Task item => Repeat the span of the entries below that starts at the line with "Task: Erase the" and ends at the line with "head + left", nothing more. Skip the pictures.

Excerpts from a dataset
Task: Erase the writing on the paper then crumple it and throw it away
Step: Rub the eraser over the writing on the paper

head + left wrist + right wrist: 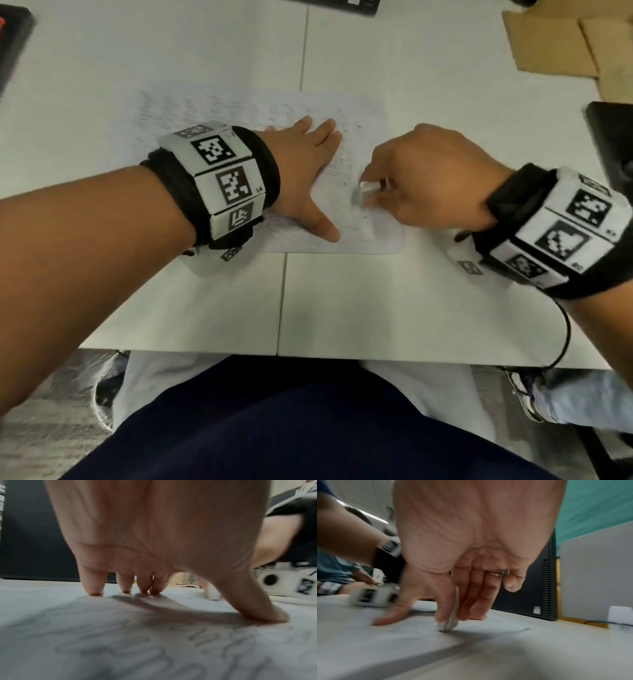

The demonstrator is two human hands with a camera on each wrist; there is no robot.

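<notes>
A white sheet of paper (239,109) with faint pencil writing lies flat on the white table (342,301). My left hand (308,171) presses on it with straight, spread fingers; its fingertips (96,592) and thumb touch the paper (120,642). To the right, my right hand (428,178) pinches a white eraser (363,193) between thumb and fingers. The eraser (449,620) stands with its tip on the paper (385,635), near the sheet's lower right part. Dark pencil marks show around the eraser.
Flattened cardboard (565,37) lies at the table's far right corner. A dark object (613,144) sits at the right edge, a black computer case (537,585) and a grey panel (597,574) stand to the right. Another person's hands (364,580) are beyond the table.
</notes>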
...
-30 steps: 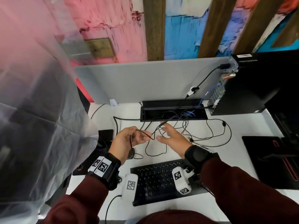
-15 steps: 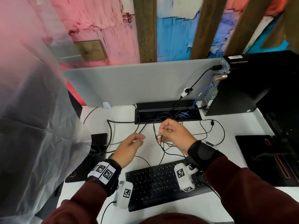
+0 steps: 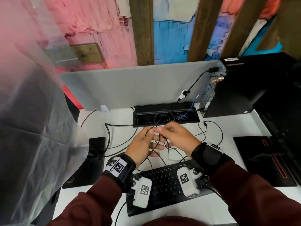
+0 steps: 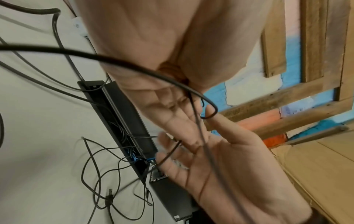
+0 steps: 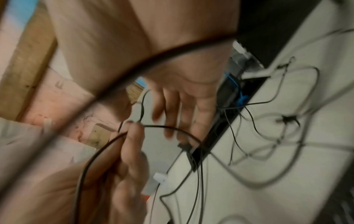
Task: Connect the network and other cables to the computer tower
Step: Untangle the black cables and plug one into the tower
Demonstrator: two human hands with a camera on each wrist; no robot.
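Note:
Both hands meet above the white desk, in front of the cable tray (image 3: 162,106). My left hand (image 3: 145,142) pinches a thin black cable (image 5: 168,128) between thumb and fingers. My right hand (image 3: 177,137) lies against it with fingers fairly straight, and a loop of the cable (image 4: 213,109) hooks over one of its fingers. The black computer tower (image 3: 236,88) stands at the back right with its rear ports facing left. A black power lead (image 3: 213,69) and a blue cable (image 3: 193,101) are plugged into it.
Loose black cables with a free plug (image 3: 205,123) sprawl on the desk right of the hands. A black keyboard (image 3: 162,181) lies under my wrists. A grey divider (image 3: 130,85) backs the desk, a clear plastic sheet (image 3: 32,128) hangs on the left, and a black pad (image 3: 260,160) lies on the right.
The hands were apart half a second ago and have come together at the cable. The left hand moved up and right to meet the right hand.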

Reply =>
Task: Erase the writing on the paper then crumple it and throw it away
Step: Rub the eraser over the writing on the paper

head + left wrist + right wrist: 

There is nothing further to the answer.